BRIEF
Your job is to set down the stretch of entries that opens with the line containing "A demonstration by" and closes with the line containing "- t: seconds". Keep both end lines, copy each exactly, and add nothing.

DATA PROVIDED
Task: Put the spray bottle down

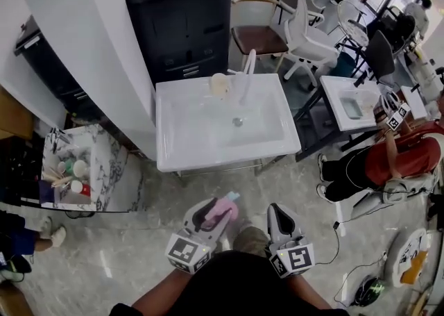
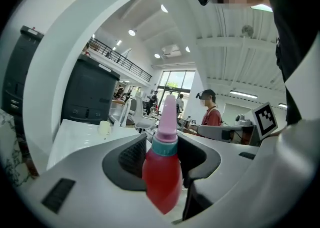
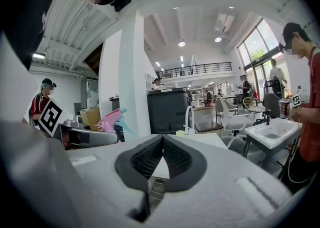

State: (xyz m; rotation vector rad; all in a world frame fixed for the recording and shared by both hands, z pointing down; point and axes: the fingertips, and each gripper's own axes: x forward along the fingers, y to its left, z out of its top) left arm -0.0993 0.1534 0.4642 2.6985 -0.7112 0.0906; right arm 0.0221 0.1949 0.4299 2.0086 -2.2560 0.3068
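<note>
Closest to us, low in the head view, were our two tongs, held side by side over the grey floor (image 1: 125, 252). Our left tongs (image 1: 216, 212) were clamped on the spray bottle (image 1: 223, 209). In the left gripper view their dark ribbed pads (image 2: 132, 156) pressed on either side of the bottle's red body, just under its teal collar, and its pink top rose between them. Our right tongs (image 1: 276, 210) carried nothing; in the right gripper view their pads (image 3: 148, 159) met tip to tip.

We held the bottle in the air, short of the near edge of the white washbasin (image 1: 166, 158) and not touching it. At the basin's far rim stood a white faucet (image 1: 247, 75), with a small cream-coloured cup (image 1: 220, 84) just beside it on the left. Behind the basin was a black cabinet (image 1: 184, 23), and to its left a broad white pillar (image 1: 83, 51). Farther left, a marble-patterned counter (image 1: 104, 169) carried several small cups and bottles. Off to the right, a person in a red shirt (image 1: 406, 155) was beside a second white washbasin (image 1: 354, 103), and white chairs (image 1: 305, 37) stood beyond it.
</note>
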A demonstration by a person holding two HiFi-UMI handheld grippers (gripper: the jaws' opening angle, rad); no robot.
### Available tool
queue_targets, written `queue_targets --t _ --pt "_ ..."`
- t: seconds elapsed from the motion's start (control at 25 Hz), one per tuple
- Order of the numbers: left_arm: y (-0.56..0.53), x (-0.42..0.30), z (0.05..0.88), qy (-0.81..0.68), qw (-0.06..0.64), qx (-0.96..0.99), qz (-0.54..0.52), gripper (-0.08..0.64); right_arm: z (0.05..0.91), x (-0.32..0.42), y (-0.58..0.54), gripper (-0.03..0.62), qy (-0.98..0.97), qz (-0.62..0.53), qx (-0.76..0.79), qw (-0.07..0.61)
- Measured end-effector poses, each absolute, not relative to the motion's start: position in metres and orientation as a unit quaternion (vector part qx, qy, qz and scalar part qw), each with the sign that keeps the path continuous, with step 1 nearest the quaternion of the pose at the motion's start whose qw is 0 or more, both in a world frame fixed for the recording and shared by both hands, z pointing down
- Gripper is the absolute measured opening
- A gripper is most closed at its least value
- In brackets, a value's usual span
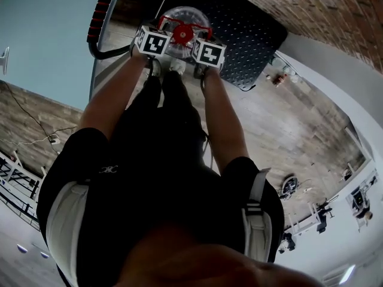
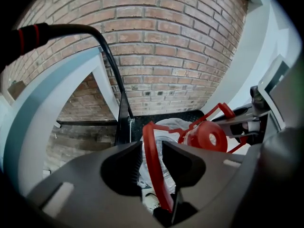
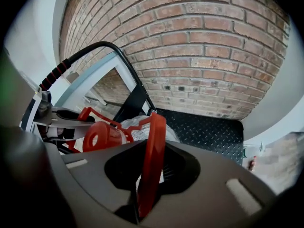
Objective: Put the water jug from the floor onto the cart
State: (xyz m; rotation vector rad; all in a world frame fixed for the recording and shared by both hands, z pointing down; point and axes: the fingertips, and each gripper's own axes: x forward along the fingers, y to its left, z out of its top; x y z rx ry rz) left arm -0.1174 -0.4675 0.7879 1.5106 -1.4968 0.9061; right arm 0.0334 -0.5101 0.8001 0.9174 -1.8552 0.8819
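A clear water jug (image 1: 178, 18) with a red cap (image 1: 183, 35) and a red strap handle stands over the black ribbed deck of the cart (image 1: 251, 40), at the push-bar end; its base is hidden. My left gripper (image 2: 151, 161) has its jaws apart, with the red strap (image 2: 153, 156) loose between them and a gap beside it. On the other side of the cap (image 3: 102, 137), my right gripper (image 3: 151, 167) has a narrower opening. The strap (image 3: 153, 146) runs through it with a sliver of light beside it. In the head view both marker cubes (image 1: 152, 40) (image 1: 208, 52) flank the cap.
The cart's black push bar with red grip bands (image 1: 100, 17) curves up at the left. A brick wall (image 3: 199, 56) rises behind the deck (image 3: 209, 132). A small bottle (image 3: 251, 163) stands on the wooden floor at the right. Stands and gear lie on the floor (image 1: 311, 214) behind me.
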Motion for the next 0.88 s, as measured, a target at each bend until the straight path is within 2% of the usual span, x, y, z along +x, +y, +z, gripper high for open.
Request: queue_targets --t 0.16,0.28,0.4,0.48,0.56,0.72,0.88 --pt "-0.468 -0.121 0.775 -0.596 0.401 0.607 0.341 0.164 0.786 0.03 -0.513 0.16 -0.75 0.341 0.382 0.418" --pt "-0.469 -0.126 0.753 -0.605 0.392 0.614 0.323 0.175 0.761 0.028 -0.519 0.19 -0.761 0.313 0.396 0.407" --pt "-0.467 -0.129 0.727 -0.613 0.378 0.624 0.304 0.166 0.727 0.026 -0.52 0.192 -0.776 0.283 0.403 0.394" --pt "-0.464 -0.13 0.707 -0.621 0.363 0.627 0.3 0.133 0.701 0.027 -0.52 0.087 -0.785 0.26 0.411 0.384" --pt "-0.463 -0.132 0.686 -0.632 0.341 0.628 0.301 0.084 0.671 0.027 -0.525 0.015 -0.795 0.238 0.428 0.359" --pt "-0.468 -0.13 0.64 -0.65 0.305 0.636 0.283 0.005 0.612 0.027 -0.535 0.014 -0.823 0.222 0.451 0.265" --pt "-0.471 -0.128 0.6 -0.648 0.293 0.655 0.257 0.002 0.567 0.016 -0.533 0.012 -0.847 0.224 0.44 0.199"
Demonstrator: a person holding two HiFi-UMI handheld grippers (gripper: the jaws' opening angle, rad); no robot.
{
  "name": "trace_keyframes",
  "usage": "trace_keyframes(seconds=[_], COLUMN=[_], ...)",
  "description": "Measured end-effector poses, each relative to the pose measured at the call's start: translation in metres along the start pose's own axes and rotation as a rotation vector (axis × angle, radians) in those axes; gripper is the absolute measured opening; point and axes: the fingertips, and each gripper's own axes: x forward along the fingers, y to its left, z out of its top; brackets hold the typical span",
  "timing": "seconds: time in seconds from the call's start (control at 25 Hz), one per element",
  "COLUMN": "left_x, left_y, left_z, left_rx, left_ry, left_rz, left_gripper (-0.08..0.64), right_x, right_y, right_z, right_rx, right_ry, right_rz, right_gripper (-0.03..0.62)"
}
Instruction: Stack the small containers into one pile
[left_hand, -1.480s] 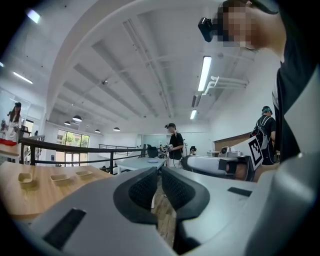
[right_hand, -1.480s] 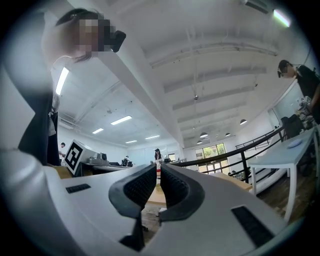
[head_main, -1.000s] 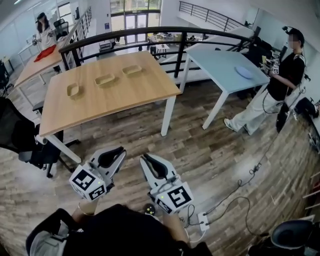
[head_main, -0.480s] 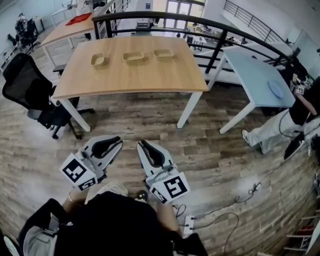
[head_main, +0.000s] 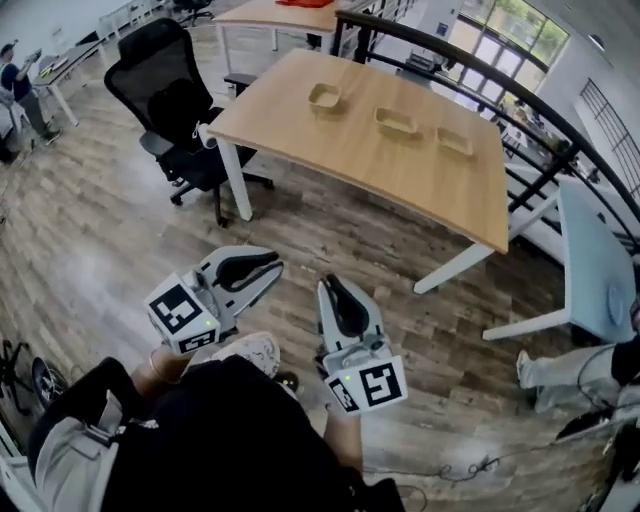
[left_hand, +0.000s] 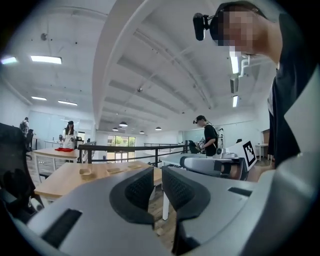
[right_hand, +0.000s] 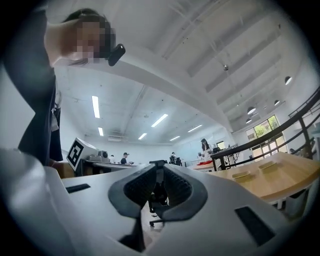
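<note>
Three small tan containers stand in a row on the wooden table (head_main: 300, 130): one at the left (head_main: 324, 96), one in the middle (head_main: 396, 122), one at the right (head_main: 454, 141). The left gripper view shows them far ahead (left_hand: 85, 171), (left_hand: 114, 170), (left_hand: 134, 166); the right gripper view catches two (right_hand: 241, 175), (right_hand: 266, 164). My left gripper (head_main: 270, 268) and right gripper (head_main: 333, 290) hang side by side over the wooden floor, well short of the table. Both are shut with nothing between the jaws (left_hand: 156, 172), (right_hand: 156, 175).
A black office chair (head_main: 165, 95) stands by the table's left corner. A dark railing (head_main: 520, 100) runs behind the table, with a pale blue table (head_main: 600, 260) at the right. Cables (head_main: 470, 465) lie on the floor at the lower right. Other people stand far off.
The head view has swung round: the table now sits up and to the right, and the black chair has come into full view. Both grippers swung along with it, still shut and empty.
</note>
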Motion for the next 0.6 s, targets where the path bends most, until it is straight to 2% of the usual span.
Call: trace_keyframes(seconds=[0.2, 0.4, 0.6], left_x=[0.004, 0.034, 0.088], left_y=[0.017, 0.038, 0.065], left_z=[-0.013, -0.022, -0.014], left_rx=[-0.023, -0.055, -0.073], left_ry=[0.016, 0.018, -0.01], left_rz=[0.017, 0.011, -0.086], left_gripper=[0.037, 0.037, 0.037], right_x=[0.011, 0.026, 0.045], right_y=[-0.009, -0.034, -0.077], right_z=[-0.013, -0.025, -0.016], right_rx=[0.034, 0.031, -0.026], right_ry=[0.012, 0.094, 0.129], right_rz=[-0.001, 0.053, -0.01], right_gripper=[0.031, 0.031, 0.031])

EXPECTED ANSWER
A demonstration by a person holding two HiFi-UMI handheld grippers (gripper: the jaws' opening angle, rad); no robot.
### Available tool
queue_targets, written `queue_targets --t _ --pt "_ ..."`
- t: seconds elapsed from the motion's start (control at 25 Hz), one per tuple

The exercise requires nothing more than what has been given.